July bus’ open people pores like rich folks popping open Champaign bottles. Sensible bodies move slow like they ain’t got nowhere to go. Men sweating. Horses perspiring. Proper ladies glow.
And me, while I plan grammar I eat, You eat, We eat, They eat...no “s”, He eats, She eats, It eats, Yes “s”, I go, You go, We go, They go, He, She, It goes...
...I sit cross-legged, I type, I jiggle, I jump up, I dance. From me ole CD player resting on a rickety chair, Pepe Moreno is belting out dance tunes in a reggae-soca-samba (I think) style, shouting to he fans in that sing-songy way Brazilians do to Portuguese and the squeeze-box sounding instrument is playing fast-fast-faster. A Brazilian chap did tell me, I hhhhhate that man. Others laugh. I ain’t know why they’s amused but I ain’t kay, nah, I ain’t care, it was a Brazilian who did give me the CD in the first place.

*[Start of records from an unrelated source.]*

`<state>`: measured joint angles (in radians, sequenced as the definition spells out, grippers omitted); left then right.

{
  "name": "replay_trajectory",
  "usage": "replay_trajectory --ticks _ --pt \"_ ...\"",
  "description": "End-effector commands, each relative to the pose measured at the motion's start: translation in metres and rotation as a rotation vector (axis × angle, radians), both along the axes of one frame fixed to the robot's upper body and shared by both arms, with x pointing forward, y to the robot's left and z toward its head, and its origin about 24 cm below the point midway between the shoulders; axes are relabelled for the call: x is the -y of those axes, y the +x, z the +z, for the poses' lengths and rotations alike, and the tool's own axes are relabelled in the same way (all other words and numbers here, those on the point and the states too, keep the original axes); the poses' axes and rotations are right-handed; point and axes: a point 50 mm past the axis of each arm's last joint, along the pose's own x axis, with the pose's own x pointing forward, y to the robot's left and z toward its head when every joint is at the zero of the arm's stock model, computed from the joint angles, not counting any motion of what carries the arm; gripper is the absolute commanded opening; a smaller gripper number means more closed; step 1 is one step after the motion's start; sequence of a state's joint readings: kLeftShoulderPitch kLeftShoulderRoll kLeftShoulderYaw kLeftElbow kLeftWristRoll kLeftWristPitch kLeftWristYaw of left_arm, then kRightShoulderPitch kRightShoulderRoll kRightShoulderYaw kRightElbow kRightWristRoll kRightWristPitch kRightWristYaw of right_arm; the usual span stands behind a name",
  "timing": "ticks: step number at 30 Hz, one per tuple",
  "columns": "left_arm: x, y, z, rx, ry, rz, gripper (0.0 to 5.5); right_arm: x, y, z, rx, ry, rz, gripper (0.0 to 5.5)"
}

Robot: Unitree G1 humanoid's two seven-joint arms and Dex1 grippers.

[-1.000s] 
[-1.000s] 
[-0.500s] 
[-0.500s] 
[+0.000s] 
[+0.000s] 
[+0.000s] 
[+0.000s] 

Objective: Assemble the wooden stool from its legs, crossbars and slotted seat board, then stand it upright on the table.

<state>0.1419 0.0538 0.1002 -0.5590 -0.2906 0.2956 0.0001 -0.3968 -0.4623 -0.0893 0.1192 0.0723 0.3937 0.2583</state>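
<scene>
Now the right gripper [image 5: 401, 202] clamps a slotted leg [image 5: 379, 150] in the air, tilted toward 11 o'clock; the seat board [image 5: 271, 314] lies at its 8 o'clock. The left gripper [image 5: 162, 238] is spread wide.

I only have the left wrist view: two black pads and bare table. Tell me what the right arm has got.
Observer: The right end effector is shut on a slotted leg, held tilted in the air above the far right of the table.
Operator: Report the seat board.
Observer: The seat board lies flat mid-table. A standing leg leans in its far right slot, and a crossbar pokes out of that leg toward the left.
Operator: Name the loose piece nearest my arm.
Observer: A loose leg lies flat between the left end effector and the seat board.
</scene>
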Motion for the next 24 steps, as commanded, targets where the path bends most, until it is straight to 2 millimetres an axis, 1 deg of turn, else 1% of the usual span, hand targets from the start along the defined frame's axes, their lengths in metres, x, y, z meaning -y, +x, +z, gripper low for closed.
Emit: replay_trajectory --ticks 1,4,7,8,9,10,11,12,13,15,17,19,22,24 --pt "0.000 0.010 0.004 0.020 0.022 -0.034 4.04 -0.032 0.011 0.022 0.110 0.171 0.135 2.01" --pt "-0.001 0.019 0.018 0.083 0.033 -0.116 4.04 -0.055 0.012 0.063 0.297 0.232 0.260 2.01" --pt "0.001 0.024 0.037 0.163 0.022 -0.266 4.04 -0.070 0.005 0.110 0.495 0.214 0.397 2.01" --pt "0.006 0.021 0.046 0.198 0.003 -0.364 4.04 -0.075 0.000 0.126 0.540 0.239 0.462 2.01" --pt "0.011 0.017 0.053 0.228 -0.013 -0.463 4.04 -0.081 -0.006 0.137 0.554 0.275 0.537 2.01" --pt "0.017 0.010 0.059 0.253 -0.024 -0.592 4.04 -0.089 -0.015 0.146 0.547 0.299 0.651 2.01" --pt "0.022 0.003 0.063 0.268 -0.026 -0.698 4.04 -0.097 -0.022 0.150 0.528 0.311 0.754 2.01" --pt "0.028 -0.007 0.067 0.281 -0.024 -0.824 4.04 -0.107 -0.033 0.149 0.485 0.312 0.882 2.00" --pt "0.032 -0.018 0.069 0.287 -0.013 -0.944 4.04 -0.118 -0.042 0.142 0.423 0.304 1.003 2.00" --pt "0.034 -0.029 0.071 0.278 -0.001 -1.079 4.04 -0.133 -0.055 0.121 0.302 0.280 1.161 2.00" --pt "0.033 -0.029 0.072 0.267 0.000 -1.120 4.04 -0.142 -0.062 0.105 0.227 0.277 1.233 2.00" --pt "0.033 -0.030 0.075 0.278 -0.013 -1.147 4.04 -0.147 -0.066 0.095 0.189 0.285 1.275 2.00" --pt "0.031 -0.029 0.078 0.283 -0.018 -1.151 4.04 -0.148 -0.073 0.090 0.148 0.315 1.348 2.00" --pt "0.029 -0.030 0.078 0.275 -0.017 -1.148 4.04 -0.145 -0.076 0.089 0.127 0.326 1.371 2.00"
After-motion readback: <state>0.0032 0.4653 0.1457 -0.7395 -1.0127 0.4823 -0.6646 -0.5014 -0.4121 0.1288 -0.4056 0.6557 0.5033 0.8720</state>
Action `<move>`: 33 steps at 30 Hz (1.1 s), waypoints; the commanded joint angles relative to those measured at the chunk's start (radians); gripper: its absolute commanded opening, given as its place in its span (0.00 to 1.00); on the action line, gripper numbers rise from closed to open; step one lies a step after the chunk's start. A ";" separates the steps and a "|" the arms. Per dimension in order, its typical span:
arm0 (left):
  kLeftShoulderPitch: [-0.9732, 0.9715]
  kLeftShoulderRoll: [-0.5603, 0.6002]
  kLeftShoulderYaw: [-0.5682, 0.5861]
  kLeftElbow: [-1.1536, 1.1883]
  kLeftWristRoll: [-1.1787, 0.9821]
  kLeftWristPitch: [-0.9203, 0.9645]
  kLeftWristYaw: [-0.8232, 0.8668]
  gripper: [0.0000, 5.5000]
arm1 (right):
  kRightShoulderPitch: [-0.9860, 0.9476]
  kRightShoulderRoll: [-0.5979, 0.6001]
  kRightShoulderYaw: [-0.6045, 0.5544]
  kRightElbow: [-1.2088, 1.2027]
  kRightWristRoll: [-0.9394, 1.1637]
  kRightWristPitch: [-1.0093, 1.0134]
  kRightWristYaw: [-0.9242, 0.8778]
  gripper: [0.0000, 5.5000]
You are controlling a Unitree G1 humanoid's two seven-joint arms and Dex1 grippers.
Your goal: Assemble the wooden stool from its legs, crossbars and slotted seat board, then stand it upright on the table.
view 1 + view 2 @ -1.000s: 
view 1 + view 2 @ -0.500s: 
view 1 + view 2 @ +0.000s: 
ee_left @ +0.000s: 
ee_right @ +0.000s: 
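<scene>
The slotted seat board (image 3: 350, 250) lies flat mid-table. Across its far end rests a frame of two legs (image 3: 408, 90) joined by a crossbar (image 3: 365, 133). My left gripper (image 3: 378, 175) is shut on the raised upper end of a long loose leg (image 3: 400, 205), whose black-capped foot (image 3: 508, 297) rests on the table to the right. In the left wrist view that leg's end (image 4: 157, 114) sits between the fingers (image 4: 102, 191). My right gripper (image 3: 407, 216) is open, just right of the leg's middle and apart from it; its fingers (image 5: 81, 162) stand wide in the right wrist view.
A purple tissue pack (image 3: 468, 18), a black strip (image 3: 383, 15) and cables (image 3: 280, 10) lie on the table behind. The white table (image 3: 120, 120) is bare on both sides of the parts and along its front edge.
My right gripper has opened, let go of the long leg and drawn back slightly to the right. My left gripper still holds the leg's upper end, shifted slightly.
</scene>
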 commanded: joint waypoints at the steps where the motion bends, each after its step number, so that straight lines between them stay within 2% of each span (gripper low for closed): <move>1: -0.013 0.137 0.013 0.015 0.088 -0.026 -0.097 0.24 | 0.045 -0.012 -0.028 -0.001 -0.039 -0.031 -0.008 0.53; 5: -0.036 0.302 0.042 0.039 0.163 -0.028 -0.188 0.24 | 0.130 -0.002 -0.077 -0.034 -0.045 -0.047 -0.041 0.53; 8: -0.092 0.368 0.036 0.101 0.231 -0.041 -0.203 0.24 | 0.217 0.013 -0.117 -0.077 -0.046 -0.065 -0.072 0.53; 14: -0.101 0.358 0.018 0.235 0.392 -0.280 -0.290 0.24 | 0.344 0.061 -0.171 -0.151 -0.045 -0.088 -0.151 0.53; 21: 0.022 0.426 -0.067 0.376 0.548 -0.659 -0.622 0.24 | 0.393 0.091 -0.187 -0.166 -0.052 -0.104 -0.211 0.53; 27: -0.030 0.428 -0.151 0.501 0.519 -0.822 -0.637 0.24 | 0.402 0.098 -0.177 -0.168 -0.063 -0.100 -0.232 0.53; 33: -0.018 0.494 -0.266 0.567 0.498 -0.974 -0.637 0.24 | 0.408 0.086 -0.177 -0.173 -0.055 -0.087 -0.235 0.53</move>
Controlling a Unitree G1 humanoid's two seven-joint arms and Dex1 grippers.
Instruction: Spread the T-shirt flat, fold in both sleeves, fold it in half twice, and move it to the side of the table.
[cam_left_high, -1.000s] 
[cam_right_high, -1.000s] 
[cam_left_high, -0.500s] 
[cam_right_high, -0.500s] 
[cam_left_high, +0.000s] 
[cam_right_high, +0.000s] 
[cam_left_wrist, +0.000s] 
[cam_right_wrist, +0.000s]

I should care. Some body try to burn down the Ministry of Health. Stories blaze across we newspapers like fierce red warnings of trouble coming, I should care, I should fear. But how much fear can a body, mind and soul bear? How much we can forsee, worry, fret about?
Not to say I ain’t care, but ain’t it bes’ to take in some glad mood, like good food for the body, nourish me mind while I can?
Me shirt is hot, the room is a sauna, behind me the sky is flaming blue. I sweating like a hot hog in hell and inside I’z glowing.
Friday, July 31, 2009
Monday, July 27, 2009
Taking my nose for a walk.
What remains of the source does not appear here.